愛犬は留守番の時もトイレはきれいに使い、それまでにはなかったことでした。
その時は気づかなかったですが、後で考えたら、もしかしたらその日発作を起こしたのかもしれません。
だから失禁で汚れたのかもしれません。
何度かてんかん発作に遭遇してパターンがわかり、振り返ってそう思いました。
留守番中の様子を確認できないことが何より不安でした。
現在は見守りカメラを設置し遠隔操作でスマホから確認しています。
また、室温も遠隔操作できるようにしています。
今はネットワークカメラも種類が多く、価格も手ごろなものが増え、性能もよいと思います。
ただ、カメラで見ていてもそばにいないことには変わりません。
いざという時に何ができるのかという不安はなくなりませんが、それでも、今の環境で最善を尽くしていくしかないです。
てんかん発作は「いかに予防するか」なので、定期的な通院、規則的な内服、そして生活の中でできる限りストレスを避けてやることが大事です。
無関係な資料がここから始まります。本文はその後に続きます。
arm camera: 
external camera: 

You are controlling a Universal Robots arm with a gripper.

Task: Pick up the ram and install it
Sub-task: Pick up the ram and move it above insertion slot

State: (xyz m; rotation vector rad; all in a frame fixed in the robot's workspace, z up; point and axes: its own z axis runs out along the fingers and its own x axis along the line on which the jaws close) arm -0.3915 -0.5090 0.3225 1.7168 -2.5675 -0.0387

治らない病気であってもうまく病気をコントロールできれば長生きだってできる、私のできることを私はこれからも頑張っていきます。
まとめ
愛犬を抱きしめて涙が止まらなかったあの時から8年、この子が生きていることはどんなにありがたいことかと日々かみしめながら過ごしてきました。
結果的には振り回されたのですが、このような経験があるからこそ、この子の命をより愛おしく感じるのかもしれません。
それでも、命は無限ではありません。
いつかは別れの日があるのでしょう。
これからも愛犬との時間を大事にして暮らしていこうと思っています。